◆ **AIM OF THE TASK**: Every line below that contains "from" is to be copied.

═════ EXTRACTED MATERIAL ═════

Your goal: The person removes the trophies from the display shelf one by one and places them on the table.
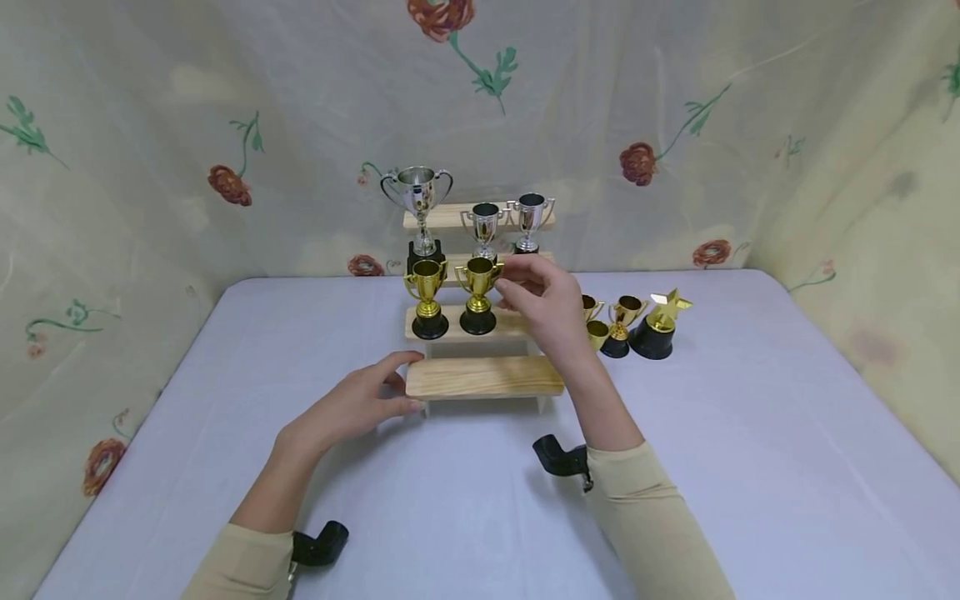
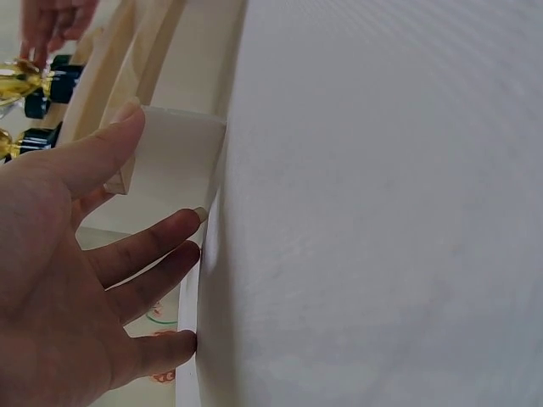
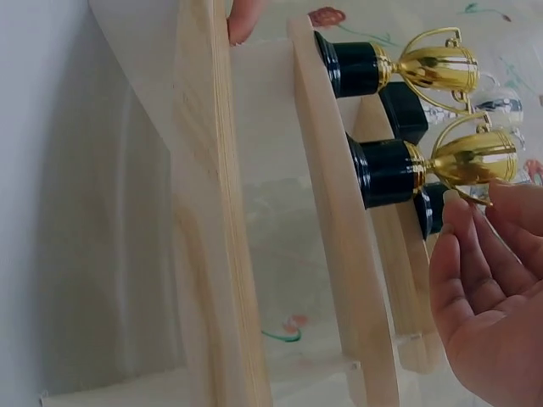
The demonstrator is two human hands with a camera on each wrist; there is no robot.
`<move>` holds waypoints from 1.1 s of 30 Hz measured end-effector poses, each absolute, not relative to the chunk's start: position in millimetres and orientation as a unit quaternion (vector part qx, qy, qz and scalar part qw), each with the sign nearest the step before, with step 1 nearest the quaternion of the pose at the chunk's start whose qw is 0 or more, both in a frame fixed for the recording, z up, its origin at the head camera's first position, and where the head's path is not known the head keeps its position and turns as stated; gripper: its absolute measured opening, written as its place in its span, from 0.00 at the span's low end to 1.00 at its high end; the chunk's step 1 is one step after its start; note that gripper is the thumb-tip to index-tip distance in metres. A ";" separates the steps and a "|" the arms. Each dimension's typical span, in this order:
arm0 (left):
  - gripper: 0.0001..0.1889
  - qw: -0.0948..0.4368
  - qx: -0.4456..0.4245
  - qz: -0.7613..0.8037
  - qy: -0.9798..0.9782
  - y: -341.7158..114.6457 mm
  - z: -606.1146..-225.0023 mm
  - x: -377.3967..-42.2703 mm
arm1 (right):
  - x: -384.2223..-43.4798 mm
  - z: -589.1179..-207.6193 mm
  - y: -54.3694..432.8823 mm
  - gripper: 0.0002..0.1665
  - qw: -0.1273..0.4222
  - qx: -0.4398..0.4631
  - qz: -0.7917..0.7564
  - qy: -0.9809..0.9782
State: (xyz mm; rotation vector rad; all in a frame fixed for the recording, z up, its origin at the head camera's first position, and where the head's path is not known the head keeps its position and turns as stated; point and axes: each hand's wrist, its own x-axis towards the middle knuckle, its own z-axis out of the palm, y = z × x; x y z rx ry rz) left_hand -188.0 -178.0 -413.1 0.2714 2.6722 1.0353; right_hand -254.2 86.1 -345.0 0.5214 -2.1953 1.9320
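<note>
A wooden tiered display stand [image 1: 483, 377] stands on the table, its lowest step bare. My left hand [image 1: 352, 404] holds that step at its left end, thumb and index finger around the board in the left wrist view, the other fingers spread. On the second step stand two small gold trophy cups with black bases. My right hand [image 1: 551, 304] pinches a handle of the right-hand gold trophy cup [image 3: 475, 161], which stands upright. The other gold trophy cup [image 1: 426, 283] is close on its left.
Behind, on a higher step, are a large silver trophy cup [image 1: 417, 196] and two smaller silver cups [image 1: 485, 223]. Right of the stand, several gold cups [image 1: 624, 312] and a gold star trophy [image 1: 663, 321] are on the table, partly hidden by my right hand. Flowered cloth hangs behind.
</note>
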 end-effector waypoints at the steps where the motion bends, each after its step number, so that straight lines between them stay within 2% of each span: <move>1: 0.36 0.132 0.094 0.357 0.920 -178.2 -412.8 -187.7 | -254.0 -345.0 84.9 0.17 0.085 0.174 0.648 -0.737; 14: 0.36 0.131 0.096 0.354 0.921 -176.9 -411.6 -188.9 | -250.5 -342.4 83.4 0.08 0.087 0.163 0.633 -0.752; 25: 0.36 0.133 0.093 0.355 0.921 -176.4 -410.7 -187.6 | -249.5 -336.0 101.5 0.09 0.100 0.162 0.633 -0.751; 33: 0.37 0.135 0.089 0.358 0.920 -176.6 -411.3 -186.7 | -253.2 -331.5 137.6 0.13 0.078 0.143 0.619 -0.768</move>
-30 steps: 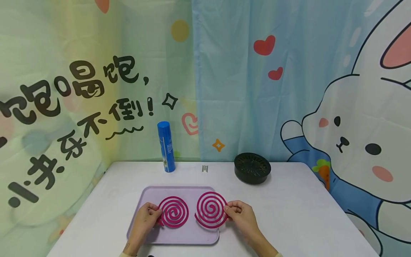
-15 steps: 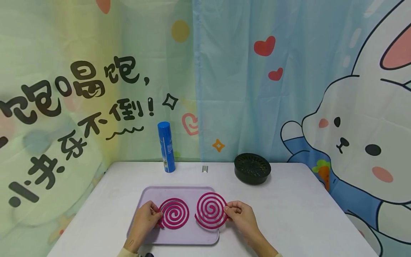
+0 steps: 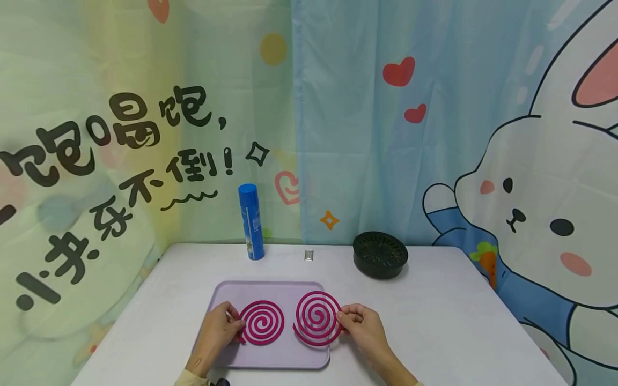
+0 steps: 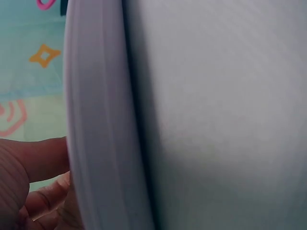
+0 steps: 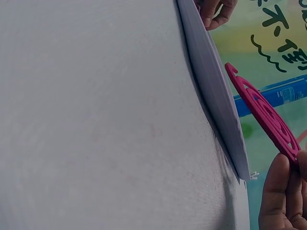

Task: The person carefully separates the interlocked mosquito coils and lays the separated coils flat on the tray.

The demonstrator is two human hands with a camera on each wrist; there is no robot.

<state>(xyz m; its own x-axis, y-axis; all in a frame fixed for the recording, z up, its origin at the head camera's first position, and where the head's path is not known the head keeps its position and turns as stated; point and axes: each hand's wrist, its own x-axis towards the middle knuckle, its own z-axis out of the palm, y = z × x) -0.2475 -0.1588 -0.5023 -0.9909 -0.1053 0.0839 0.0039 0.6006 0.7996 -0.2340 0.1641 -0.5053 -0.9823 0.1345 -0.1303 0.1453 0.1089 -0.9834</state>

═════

◆ **YOUR SOLUTION**:
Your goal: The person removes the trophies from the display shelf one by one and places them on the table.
`<move>` holds waypoints from 1.1 s of 30 Hz measured end-effector poses, each absolute, not relative to the chunk's start: position in millimetres and orientation as a unit quaternion (vector part qx, qy, qz and scalar part qw), each with the sign nearest the step before, with step 1 nearest the quaternion of the pose at the chunk's start whose qw is 0 or more, both in a frame fixed for the recording, z up, its origin at the head camera's first position, and where the head's path is not known the head keeps its position and turns as stated; gripper: its absolute measured opening, written as its place in its span, from 0.00 at the span's low end to 1.00 at its high end; the chunk's step 1 is one step after its start; note that gripper is the thumb-tip to index-tip distance in metres. A ";" separates the steps and a "|" the arms. Each dimension's typical span, in this order:

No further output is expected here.